Below are lines of data; restate word for word those running from the line containing "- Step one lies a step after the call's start" to the line containing "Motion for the", inclusive, and no others.

***** MATERIAL FOR THE TASK *****

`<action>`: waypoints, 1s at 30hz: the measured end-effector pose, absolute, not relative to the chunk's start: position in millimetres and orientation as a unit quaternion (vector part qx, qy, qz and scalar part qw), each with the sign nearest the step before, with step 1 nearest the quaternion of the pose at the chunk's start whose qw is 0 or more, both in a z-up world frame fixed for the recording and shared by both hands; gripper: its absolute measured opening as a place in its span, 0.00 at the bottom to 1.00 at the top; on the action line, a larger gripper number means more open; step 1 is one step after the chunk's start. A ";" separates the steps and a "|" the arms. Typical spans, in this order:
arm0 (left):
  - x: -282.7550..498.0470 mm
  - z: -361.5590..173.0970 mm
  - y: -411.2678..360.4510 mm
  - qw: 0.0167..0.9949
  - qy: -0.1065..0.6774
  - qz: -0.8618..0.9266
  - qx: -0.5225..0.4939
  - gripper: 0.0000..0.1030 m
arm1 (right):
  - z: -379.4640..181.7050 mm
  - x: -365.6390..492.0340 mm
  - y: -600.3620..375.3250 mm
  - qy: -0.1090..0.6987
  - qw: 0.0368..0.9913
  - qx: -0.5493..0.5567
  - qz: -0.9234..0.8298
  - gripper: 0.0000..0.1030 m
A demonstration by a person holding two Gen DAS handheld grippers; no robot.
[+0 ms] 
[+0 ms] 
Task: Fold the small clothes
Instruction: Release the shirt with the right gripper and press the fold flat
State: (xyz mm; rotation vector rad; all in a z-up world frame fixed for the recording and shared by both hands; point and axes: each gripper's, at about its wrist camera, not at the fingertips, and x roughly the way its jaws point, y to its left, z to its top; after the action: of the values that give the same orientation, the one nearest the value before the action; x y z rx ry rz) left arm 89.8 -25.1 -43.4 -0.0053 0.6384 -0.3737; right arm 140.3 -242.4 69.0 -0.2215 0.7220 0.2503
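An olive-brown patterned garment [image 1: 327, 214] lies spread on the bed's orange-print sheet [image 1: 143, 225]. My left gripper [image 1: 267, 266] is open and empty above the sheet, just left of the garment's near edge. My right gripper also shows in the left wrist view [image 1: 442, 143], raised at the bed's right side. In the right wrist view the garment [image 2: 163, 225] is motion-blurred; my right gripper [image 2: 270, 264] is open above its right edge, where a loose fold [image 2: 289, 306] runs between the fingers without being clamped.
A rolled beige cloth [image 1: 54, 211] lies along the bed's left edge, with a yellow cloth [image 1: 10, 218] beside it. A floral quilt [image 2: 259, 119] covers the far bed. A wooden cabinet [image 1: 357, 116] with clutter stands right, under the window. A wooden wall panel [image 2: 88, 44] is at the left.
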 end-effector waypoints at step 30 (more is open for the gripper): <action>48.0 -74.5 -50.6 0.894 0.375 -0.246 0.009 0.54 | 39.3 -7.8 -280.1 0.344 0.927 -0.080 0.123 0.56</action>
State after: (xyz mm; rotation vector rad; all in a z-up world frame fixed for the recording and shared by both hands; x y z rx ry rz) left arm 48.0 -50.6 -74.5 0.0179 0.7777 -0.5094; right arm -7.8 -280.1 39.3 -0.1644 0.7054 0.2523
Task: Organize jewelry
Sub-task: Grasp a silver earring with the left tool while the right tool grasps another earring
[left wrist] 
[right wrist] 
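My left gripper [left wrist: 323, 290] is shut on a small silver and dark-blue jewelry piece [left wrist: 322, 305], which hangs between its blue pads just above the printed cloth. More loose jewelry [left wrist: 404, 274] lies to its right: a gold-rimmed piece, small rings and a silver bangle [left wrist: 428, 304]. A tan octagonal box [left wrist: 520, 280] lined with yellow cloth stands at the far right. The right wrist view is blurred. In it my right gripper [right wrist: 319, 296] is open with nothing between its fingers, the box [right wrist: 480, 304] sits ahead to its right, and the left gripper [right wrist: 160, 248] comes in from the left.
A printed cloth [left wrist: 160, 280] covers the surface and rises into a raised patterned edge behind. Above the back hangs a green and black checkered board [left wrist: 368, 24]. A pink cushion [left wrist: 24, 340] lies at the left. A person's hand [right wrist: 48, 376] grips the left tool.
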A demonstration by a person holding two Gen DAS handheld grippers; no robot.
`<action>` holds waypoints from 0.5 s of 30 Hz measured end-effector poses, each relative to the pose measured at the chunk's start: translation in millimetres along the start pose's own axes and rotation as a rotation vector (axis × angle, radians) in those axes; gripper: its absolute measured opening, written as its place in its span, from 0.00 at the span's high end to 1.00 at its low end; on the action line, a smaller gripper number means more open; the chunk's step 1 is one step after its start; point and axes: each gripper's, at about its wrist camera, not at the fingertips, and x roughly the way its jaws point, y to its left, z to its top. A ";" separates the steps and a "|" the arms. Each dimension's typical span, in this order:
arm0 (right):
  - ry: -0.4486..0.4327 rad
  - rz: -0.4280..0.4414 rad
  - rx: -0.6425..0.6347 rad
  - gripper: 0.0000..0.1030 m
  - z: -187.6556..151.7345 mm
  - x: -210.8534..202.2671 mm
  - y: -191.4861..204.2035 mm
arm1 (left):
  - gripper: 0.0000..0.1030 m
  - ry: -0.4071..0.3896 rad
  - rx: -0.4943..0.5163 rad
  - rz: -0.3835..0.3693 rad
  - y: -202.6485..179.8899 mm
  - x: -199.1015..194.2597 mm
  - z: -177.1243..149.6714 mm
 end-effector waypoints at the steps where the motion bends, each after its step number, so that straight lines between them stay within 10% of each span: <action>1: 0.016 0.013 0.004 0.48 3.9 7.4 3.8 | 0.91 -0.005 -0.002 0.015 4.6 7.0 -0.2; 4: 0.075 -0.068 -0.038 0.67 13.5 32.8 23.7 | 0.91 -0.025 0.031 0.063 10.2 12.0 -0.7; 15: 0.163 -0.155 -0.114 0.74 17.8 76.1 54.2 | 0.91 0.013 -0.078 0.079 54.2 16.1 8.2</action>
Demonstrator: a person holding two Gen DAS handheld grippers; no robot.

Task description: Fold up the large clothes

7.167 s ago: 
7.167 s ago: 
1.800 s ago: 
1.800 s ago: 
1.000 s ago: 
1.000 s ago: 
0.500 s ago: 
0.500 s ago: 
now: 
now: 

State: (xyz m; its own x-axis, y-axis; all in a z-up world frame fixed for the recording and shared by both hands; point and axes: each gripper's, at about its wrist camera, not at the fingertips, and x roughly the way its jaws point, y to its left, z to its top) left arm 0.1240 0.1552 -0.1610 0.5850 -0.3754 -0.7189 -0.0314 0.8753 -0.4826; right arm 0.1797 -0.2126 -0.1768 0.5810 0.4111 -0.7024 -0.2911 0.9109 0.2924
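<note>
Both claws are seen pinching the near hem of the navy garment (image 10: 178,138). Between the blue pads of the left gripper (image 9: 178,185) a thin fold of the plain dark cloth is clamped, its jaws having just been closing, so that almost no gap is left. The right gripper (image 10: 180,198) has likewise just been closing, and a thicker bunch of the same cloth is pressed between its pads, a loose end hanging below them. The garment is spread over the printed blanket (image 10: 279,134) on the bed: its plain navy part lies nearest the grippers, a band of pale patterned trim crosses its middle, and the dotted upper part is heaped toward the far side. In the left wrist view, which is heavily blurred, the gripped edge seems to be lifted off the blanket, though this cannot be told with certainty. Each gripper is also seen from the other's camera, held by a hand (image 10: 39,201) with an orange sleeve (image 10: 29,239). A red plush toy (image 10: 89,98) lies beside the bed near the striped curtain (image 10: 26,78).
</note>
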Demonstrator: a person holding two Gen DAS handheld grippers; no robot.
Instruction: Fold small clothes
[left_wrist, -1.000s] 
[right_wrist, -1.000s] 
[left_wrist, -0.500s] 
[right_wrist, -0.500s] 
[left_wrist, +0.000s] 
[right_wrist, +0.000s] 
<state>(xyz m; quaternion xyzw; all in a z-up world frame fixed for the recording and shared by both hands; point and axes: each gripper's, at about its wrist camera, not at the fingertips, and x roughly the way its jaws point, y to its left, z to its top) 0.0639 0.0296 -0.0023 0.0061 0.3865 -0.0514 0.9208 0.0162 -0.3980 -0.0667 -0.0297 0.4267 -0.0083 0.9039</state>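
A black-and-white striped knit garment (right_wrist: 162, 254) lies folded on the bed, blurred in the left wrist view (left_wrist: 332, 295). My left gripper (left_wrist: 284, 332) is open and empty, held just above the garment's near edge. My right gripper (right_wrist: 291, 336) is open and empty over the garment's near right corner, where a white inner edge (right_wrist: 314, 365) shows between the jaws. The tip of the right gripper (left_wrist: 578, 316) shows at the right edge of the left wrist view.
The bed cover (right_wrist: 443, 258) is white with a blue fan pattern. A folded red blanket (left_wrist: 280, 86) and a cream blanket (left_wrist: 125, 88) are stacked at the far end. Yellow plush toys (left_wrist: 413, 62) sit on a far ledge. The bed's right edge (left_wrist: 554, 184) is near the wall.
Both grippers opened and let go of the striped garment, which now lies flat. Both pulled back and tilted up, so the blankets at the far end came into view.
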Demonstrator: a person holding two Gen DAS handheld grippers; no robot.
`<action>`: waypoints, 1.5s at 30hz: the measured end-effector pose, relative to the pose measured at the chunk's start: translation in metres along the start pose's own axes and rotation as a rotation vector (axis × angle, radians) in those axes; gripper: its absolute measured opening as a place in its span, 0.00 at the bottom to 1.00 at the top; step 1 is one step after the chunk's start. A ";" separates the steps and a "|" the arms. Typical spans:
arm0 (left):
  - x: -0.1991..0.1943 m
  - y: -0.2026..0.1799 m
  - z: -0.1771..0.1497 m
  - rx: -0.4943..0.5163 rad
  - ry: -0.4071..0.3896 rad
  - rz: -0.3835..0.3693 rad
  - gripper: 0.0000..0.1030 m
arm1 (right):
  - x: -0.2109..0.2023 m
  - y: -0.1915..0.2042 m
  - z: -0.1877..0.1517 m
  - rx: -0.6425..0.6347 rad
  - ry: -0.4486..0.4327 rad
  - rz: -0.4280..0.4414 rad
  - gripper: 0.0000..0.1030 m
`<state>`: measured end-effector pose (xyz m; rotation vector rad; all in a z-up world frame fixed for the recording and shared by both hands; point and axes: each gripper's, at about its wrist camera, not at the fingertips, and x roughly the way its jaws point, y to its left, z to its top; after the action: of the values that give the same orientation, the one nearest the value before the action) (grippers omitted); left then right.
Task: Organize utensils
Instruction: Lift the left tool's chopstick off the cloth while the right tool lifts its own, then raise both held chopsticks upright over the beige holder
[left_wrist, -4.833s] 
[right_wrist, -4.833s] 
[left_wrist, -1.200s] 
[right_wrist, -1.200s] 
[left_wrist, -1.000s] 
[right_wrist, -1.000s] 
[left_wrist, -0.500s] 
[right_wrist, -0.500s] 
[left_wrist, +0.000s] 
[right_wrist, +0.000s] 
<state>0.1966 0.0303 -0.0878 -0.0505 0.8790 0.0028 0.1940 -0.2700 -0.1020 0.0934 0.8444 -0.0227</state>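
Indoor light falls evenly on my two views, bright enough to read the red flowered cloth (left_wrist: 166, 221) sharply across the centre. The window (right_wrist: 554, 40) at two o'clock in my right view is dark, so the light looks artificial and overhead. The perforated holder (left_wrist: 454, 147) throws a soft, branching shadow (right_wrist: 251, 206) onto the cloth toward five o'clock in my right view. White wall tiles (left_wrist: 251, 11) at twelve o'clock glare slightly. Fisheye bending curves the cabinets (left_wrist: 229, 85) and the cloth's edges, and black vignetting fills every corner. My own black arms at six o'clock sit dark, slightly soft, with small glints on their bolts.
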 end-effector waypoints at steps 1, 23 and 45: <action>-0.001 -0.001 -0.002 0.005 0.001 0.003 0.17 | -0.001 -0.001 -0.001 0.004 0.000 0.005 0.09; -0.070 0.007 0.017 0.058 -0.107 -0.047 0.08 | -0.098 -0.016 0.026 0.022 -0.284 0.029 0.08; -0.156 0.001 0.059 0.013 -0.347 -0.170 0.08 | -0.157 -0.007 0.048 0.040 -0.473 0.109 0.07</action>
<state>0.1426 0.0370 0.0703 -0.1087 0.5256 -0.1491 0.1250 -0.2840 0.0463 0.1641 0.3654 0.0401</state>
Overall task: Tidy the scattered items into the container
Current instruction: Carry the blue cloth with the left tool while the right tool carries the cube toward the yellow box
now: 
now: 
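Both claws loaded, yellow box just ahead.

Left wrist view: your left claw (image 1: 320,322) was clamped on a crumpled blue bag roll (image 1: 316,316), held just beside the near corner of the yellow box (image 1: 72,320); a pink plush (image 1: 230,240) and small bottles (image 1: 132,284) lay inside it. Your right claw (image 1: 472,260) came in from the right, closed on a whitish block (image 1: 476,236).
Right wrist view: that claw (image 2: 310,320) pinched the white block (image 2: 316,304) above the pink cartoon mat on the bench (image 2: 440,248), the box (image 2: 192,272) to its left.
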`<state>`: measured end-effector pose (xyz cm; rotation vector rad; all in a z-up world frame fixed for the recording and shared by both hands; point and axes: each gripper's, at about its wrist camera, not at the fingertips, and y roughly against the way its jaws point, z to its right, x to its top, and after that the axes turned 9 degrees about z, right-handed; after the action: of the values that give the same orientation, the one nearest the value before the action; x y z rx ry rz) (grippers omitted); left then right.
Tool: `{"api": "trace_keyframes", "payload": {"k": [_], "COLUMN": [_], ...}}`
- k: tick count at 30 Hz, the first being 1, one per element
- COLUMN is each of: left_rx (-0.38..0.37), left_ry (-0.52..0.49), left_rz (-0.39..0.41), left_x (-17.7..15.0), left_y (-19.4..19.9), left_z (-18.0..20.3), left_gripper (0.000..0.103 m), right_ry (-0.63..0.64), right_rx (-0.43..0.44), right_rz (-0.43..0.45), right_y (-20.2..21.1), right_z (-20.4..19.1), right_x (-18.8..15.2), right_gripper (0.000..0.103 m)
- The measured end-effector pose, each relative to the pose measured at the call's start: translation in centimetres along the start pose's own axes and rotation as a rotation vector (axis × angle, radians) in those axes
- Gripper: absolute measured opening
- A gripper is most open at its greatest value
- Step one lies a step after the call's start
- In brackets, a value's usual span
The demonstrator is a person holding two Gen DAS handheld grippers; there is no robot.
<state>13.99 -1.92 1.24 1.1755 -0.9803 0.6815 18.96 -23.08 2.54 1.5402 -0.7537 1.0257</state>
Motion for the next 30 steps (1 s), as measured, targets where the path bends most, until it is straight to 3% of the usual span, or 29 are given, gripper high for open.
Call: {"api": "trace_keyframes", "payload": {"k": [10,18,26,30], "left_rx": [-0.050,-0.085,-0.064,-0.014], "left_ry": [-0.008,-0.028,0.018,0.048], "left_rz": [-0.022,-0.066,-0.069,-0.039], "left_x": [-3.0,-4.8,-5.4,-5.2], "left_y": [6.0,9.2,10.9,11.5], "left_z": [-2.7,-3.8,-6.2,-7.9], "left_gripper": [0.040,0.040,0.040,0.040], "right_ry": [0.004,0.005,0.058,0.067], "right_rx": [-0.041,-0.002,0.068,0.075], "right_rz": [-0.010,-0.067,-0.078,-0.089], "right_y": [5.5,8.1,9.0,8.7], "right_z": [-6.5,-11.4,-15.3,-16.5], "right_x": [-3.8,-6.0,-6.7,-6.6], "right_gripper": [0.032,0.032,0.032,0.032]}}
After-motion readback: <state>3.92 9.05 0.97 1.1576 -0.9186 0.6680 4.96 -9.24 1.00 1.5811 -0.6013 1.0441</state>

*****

**ANSWER SPACE:**
- Step one lies a step after the call's start
- In brackets, a value's usual span
The demonstrator is a person holding two Gen DAS handheld grippers; there is no robot.
<state>13.99 -1.92 1.24 1.1755 -0.9803 0.6815 18.96 -23.08 2.54 1.5402 -0.7537 1.0257</state>
Motion for the next 30 steps (1 s), as measured, targets where the path bends most, until it is straight to 3% of the usual span, or 29 are given, gripper high for open.

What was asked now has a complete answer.